Ithas been nine months since PA-PSRS was implemented throughout Pennsylvania, and more than 110,000 reports of Serious Events and Incidents will have been submitted by the time this publication goes to press. But, as we repeatedly stress, the point of PA-PSRS is not in the number of reports we receive but in what facilities do with the information contained in those reports.
That is why the articles included in the Patient Safety Advisories are based on actual reports sub-mitted through PA-PSRS. In the recent User Survey conducted late last year, an overwhelming majority (95%) of respondents found the Advisories a useful resource, and nearly one-third of respondents re-ported making changes in their facilities as a result of Advisory articles. These are significant statistics, given a 62% response rate from more than 420 facilities subject to Act 13 reporting requirements.
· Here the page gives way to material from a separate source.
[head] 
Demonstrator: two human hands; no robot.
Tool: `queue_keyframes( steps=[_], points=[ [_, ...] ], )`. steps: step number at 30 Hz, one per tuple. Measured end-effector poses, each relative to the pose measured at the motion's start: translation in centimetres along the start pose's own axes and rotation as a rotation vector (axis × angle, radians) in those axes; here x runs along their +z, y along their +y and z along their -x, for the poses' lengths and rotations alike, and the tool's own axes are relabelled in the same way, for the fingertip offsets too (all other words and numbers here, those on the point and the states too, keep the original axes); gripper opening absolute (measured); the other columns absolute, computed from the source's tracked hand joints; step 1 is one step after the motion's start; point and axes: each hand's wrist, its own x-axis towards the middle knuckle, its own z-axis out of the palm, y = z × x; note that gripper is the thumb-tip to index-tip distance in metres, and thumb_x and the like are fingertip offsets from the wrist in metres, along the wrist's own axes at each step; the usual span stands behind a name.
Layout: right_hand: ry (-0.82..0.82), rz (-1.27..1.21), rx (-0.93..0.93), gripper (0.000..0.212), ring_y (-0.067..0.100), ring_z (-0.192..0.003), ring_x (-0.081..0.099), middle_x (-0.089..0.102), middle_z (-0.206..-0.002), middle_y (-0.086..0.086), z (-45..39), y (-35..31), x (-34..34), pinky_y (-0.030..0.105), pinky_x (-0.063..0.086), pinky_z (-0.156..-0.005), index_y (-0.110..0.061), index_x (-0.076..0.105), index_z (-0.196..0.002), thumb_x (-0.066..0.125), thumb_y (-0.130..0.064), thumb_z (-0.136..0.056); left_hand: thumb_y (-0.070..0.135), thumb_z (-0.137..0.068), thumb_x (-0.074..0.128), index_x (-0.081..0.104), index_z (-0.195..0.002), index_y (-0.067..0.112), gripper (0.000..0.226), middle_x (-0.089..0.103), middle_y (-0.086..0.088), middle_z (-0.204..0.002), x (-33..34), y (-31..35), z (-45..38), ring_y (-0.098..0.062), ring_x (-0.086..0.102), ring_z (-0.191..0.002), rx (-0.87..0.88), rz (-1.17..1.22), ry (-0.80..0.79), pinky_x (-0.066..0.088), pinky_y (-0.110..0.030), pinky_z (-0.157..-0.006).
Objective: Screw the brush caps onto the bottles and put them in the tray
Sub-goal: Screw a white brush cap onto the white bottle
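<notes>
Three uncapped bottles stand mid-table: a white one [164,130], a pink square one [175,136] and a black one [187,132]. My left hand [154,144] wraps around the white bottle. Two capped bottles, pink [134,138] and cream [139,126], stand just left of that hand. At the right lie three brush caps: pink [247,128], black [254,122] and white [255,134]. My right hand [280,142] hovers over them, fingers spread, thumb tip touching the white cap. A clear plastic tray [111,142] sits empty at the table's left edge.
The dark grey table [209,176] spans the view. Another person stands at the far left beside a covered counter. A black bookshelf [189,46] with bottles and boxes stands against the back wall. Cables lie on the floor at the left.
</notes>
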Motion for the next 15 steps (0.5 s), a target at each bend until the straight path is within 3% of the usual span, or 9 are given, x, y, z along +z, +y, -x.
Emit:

While a large majority of Patient Safety Officers distribute the Advisories to other staff, only a third reported distributing it to all staff in their facility. This is substantiated by our own conversations with physicians, nurses, and other clinical staff—many of whom are unfamiliar with the Advisories. The information contained in Advisory articles is relevant for all clinicians, and we hope you will distribute the document to as many people in your facility as possible, especially given the ease of electronic email distribution.
We also want to encourage you to use the analytical tools built into the system. Of those facilities responding to the User Survey who use these tools, many report using them for risk and quality management, trend analysis, and Patient Safety Committee meetings. Many others use the tools to prepare reports for senior management and trustees.
As we noted during our commemoration of Patient Safety Awareness Week earlier this month, patient safety is everyone’s business, and it must be everyone’s priority—from hospital trustees and administrators to individual physicians, nurses, pharmacists, technicians, and other healthcare workers. If your facility is going to be successful in creating a “culture of safety” which encourages full and open disclosure, then you must include your entire facility staff in patient safety initiatives and quality improvement efforts.